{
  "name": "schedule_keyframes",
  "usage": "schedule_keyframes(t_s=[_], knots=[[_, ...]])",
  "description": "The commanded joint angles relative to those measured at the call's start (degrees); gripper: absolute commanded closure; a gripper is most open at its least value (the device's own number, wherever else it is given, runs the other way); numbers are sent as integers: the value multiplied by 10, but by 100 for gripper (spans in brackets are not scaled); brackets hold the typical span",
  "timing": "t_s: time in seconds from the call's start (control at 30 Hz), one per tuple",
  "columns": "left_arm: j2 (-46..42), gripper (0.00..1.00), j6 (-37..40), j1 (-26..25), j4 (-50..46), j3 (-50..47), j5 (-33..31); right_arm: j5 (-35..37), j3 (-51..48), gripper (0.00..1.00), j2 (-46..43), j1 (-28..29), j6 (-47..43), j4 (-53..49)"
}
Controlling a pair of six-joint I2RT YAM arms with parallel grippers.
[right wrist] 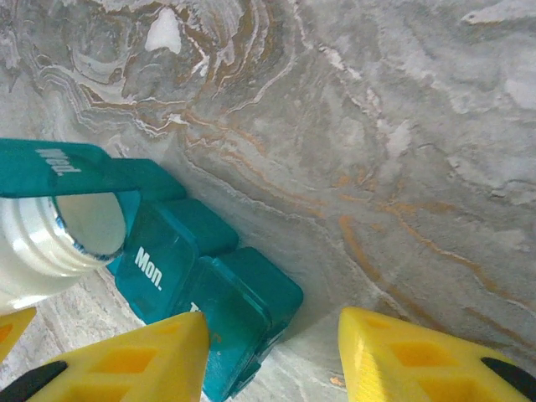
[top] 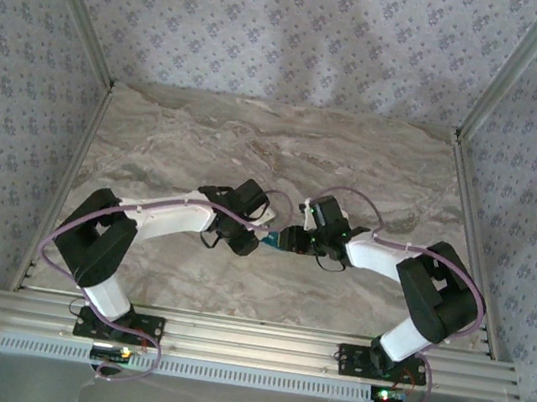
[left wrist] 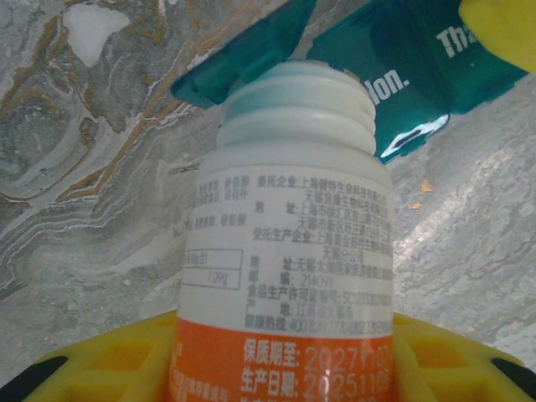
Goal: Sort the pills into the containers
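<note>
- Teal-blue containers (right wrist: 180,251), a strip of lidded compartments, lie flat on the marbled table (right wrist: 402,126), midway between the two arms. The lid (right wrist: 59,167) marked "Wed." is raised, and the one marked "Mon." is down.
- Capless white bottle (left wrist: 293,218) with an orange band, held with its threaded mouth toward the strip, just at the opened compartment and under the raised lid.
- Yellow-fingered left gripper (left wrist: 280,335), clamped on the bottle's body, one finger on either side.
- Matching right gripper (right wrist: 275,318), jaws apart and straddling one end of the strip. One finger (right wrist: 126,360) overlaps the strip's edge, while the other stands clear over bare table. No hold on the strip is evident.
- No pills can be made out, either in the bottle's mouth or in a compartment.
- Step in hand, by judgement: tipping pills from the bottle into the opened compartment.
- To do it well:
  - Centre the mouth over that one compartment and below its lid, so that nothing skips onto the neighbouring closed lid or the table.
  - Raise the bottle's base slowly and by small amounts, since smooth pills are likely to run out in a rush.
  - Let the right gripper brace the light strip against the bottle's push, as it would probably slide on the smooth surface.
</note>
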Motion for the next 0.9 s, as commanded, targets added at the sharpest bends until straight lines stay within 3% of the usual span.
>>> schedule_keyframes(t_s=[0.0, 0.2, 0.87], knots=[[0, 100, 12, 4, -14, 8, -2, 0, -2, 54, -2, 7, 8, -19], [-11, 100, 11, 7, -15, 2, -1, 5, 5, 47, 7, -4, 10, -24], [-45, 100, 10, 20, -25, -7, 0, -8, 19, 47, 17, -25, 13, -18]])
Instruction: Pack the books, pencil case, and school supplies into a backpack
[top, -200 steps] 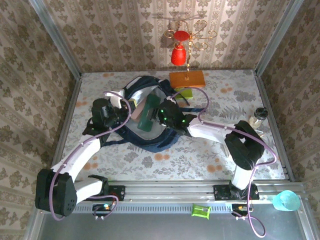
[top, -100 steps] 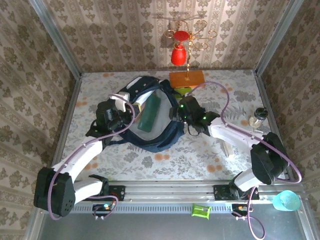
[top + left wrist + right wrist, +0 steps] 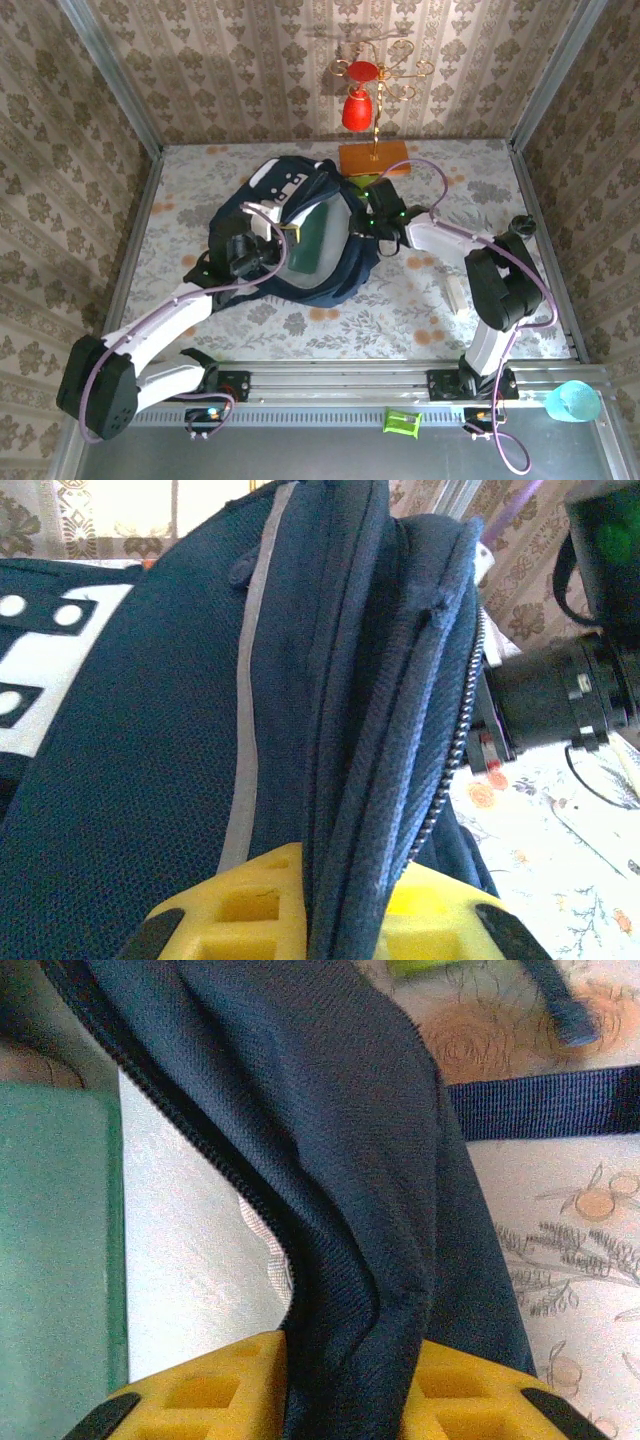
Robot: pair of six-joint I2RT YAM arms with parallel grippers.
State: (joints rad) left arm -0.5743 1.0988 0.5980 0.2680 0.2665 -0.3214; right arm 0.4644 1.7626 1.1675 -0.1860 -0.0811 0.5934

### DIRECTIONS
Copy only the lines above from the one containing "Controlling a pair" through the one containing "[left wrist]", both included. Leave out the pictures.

### TASK ANSWER
Controlling a pair of six-joint I2RT YAM arms with parallel grippers.
[right wrist] 
[top] 
[left wrist] 

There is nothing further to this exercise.